- Prompt -
I would like you to transcribe all of the data exactly.

- Stored data -
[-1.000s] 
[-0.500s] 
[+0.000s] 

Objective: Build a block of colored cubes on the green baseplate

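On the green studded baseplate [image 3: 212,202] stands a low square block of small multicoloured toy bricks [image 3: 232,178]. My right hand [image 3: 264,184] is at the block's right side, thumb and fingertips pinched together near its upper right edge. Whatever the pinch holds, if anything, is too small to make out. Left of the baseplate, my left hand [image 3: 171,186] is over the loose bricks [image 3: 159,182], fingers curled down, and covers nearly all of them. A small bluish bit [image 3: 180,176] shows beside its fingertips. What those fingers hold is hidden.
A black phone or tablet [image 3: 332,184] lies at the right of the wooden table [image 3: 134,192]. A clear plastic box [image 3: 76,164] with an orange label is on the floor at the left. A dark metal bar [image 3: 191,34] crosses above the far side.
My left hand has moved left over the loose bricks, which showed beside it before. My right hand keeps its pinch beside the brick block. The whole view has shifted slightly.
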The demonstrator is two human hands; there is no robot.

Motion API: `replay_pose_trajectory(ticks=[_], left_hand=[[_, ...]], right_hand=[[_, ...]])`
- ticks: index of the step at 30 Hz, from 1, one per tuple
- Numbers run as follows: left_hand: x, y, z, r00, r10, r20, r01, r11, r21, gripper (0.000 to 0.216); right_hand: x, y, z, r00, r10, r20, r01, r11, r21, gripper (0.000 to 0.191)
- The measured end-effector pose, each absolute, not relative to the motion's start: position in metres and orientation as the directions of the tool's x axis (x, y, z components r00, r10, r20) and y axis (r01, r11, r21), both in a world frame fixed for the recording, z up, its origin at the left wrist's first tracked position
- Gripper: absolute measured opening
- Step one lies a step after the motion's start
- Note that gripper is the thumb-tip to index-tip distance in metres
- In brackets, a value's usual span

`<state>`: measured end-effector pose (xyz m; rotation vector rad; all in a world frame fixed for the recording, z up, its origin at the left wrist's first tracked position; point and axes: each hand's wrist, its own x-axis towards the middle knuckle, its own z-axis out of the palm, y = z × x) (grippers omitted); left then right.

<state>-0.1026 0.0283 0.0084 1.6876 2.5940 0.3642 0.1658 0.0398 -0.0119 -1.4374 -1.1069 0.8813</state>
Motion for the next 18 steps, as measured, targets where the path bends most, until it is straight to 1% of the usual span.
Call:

- Expected answer -
[-1.000s] 
[-0.500s] 
[+0.000s] 

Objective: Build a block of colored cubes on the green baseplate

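On the green studded baseplate [image 3: 212,202] stands a low square block of small multicoloured toy bricks [image 3: 232,178]. My right hand [image 3: 264,184] is at the block's right side, thumb and fingertips pinched together near its upper right edge. Whatever the pinch holds, if anything, is too small to make out. Left of the baseplate, my left hand [image 3: 171,186] is over the loose bricks [image 3: 159,182], fingers curled down, and covers nearly all of them. A small bluish bit [image 3: 180,176] shows beside its fingertips. What those fingers hold is hidden.
A black phone or tablet [image 3: 332,184] lies at the right of the wooden table [image 3: 134,192]. A clear plastic box [image 3: 76,164] with an orange label is on the floor at the left. A dark metal bar [image 3: 191,34] crosses above the far side.
My left hand has moved left over the loose bricks, which showed beside it before. My right hand keeps its pinch beside the brick block. The whole view has shifted slightly.
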The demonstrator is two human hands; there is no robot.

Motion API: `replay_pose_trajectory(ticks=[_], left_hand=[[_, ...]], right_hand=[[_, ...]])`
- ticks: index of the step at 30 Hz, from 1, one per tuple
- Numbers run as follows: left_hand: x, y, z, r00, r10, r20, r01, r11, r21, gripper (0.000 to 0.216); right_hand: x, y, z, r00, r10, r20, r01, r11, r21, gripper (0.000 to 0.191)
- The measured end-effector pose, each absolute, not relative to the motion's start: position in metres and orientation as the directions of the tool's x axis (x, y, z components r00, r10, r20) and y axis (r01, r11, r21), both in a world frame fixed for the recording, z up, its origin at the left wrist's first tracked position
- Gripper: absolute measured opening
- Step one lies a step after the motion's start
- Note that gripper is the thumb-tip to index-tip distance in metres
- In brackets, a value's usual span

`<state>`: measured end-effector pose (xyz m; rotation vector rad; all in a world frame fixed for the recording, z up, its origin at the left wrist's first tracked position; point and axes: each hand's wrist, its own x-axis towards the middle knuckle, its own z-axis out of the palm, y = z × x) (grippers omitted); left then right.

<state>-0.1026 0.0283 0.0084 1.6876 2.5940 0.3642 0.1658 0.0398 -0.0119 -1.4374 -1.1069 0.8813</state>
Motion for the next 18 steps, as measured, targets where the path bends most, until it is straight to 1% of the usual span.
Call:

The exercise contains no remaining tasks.